As his views developed, Schlichter said he increasingly doubted if modern financial systems were sustainable.
“And at the same time I also saw growing systemic instability first-hand in my daily work-life. As my intellectual position became firmer over the years, the "real" world around me seemed to confirm this position almost as if on cue. Since the late 1990s, the gaps between financial crises became shorter, and each crisis became more severe requiring - by the logic of the "mainstream" - more stimulus. The system was never allowed to contract, de-lever and cleanse itself. The addiction to low rates and cheap credit became ever more extreme,” he said.

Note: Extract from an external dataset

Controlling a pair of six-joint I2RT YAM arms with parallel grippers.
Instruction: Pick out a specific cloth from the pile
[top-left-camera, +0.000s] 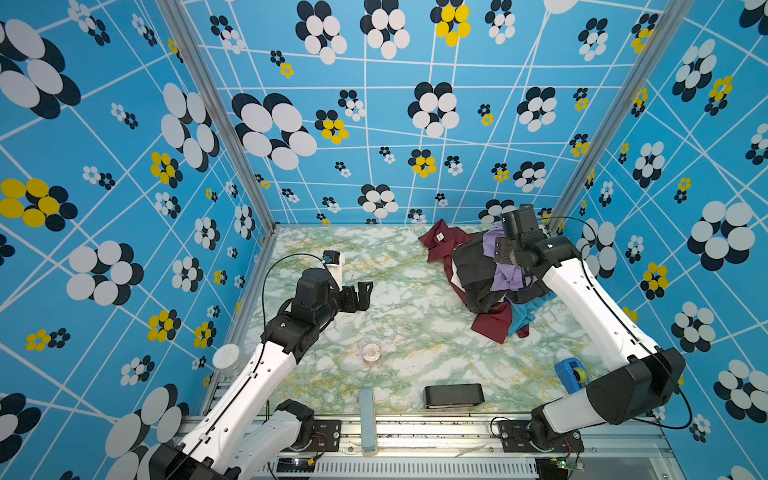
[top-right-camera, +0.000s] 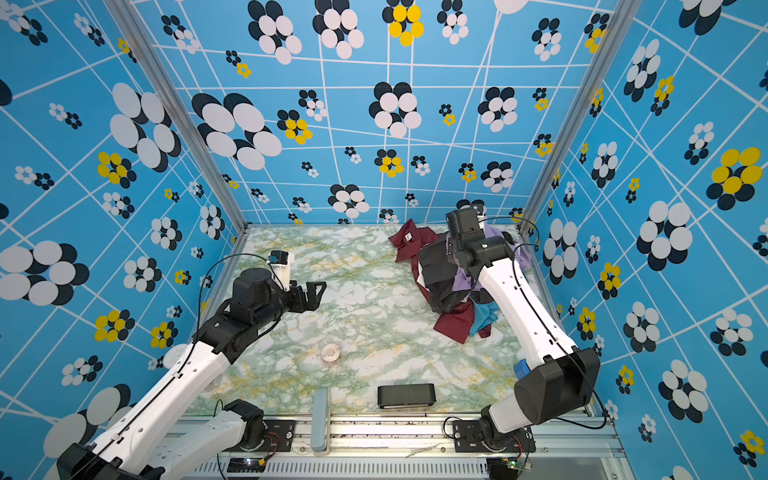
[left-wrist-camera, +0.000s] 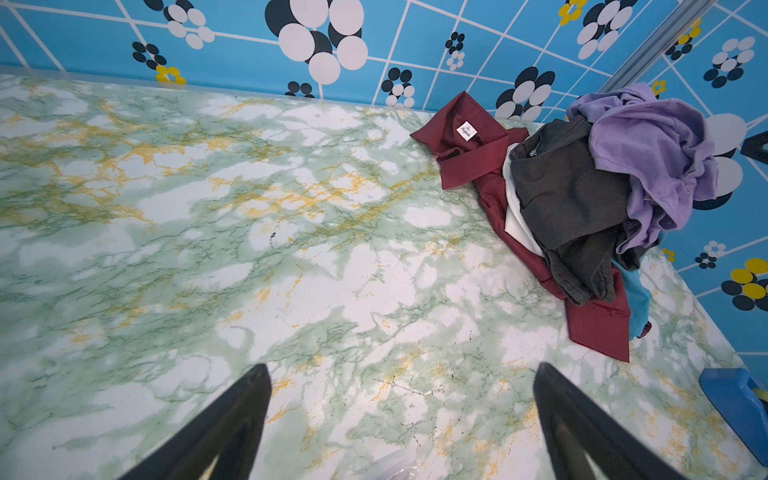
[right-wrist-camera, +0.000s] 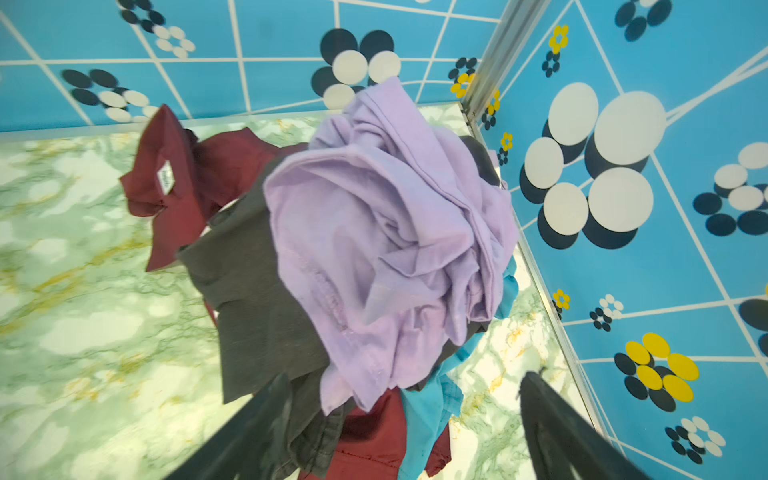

Schlichter’s brand of economics is still, he says, far from the mainstream. “It tells you something about the intellectual bubble that exists in the financial markets community that I never met an `Austrian’-influenced economist in almost two decades in the industry. Only when I left the "mainstream" industry did I discover speculators and financial writers who had read and understood the Austrians, such as Doug Casey. Not surprisingly, these people were not to be found at the central banks or on Wall Street,” he said.
Eccentrics or visionaries?
“Among mainstream macro-economists, the Austrians are seen as slightly eccentric and quaint. Sometimes even as intellectual and political extremists. People who have not gone with the times. If you are an Austrian, your views are sometimes met with a knowing, pitiful and slightly condescending smile that seems to give you credit for your intellectual effort but also tells you that "in the real world" a different type of economic thinking matters,” he said.
“Most market professionals are not economists but the economic debate that they are part of is determined by the economists at the central banks, the World Bank and the IMF, and the economists at Wall Street and City firms who all started their careers at the central banks, the World Bank or the IMF. As I said, an intellectual bubble. The course of debate in financial markets is entirely determined by a certain set of generally accepted concepts - popularized versions of macroeconomic theory - that people accept because everybody around them does the same. Most of it is erroneous common wisdom. All this talk about "stimulus", for example, as if the economy were some organism suffering from fatigue and just in need of a kick in the backside.”
It is clear, whatever the views, that economics, like any other body of knowledge, cannot stand still. And at a time when many conventional economic policies seem to have failed, or are slow to act, different approaches are likely to achieve new respect and force wealth managers to re-examine old premises. Schlichter and his fellow “Austrians” may find themselves very busy people in the next few years if paper money ceases to be worth the material it is written on.